YOUR TASK — In the listing beneath this line, copy exactly the lines starting with the one containing "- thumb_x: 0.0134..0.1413" and going on through the one containing "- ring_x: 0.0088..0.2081".
START DATA PROVIDED
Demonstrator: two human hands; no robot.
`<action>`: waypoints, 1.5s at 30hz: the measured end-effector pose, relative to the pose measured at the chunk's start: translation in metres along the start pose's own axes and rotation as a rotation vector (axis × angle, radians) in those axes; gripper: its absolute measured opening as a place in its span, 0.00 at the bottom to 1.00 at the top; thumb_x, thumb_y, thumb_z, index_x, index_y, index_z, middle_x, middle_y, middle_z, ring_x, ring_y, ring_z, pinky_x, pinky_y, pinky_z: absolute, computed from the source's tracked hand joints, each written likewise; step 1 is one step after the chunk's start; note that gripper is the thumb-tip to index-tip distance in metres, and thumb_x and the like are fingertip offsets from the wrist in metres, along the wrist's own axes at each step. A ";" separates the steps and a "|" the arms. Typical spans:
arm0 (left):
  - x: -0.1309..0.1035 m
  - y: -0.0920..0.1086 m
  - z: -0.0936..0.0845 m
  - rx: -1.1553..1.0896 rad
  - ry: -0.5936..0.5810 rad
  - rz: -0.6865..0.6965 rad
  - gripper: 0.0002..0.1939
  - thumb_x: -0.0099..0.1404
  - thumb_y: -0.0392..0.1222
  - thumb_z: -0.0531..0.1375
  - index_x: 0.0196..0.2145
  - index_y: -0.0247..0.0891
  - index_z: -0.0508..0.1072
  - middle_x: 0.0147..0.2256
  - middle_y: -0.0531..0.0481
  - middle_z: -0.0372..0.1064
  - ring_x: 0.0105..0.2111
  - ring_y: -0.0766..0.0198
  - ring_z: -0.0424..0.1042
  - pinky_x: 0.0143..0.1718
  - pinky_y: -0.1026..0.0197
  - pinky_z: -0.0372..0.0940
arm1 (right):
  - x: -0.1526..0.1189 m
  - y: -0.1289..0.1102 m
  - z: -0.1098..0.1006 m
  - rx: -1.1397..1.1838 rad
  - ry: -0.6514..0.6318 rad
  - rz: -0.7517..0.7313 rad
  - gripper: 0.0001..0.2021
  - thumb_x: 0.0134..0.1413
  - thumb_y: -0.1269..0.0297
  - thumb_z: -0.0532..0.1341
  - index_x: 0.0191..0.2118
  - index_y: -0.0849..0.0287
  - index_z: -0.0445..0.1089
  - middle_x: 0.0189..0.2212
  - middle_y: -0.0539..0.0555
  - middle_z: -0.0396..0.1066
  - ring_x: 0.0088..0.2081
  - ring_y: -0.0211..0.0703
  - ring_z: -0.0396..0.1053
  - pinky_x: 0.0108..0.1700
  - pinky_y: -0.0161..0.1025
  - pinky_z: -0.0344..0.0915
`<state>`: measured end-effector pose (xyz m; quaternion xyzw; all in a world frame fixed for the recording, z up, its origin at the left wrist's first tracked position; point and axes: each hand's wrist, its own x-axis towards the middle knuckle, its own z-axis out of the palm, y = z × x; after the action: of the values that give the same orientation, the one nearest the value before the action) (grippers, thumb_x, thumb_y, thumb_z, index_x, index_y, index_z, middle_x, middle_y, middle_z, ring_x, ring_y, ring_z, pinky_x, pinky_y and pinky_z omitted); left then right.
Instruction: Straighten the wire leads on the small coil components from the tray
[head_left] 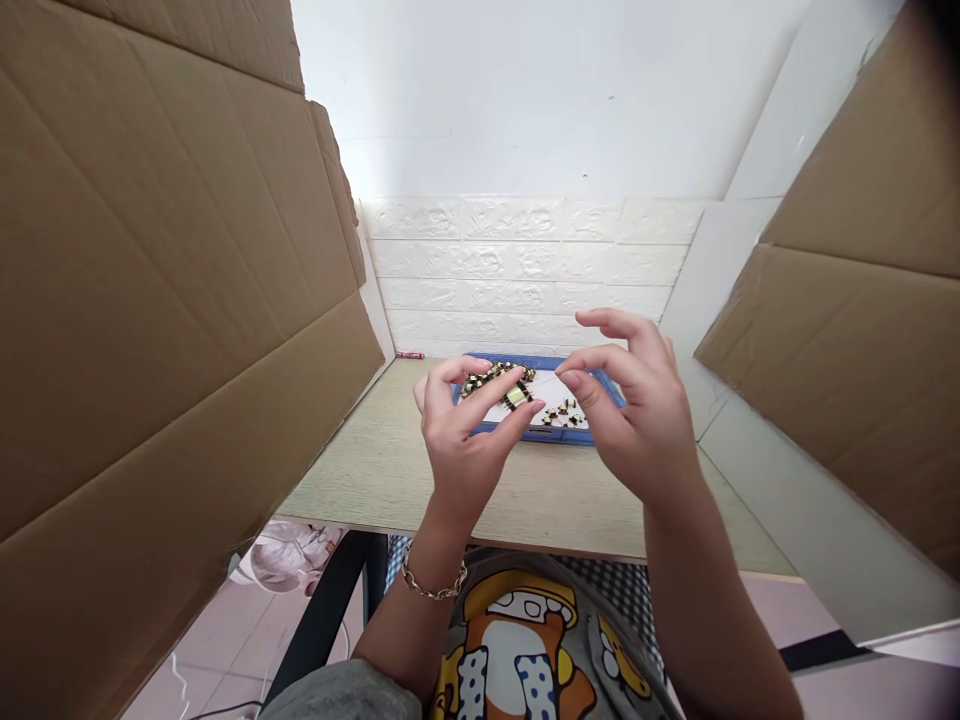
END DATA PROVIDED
EXERCISE RESULT —
  - thumb_x: 0.0134..0.1413
  - thumb_y: -0.1269..0.0297
  - thumb_z: -0.0532..0.1341
  - index_x: 0.0191..0.2118
  - index_y: -0.0849..0.0287
  - index_z: -0.0445..0.1089
  - middle_x: 0.0189..0.2212
  - middle_y: -0.0539..0.0555
  - middle_z: -0.0396..0.1066
  - ring_x: 0.0088..0.2081

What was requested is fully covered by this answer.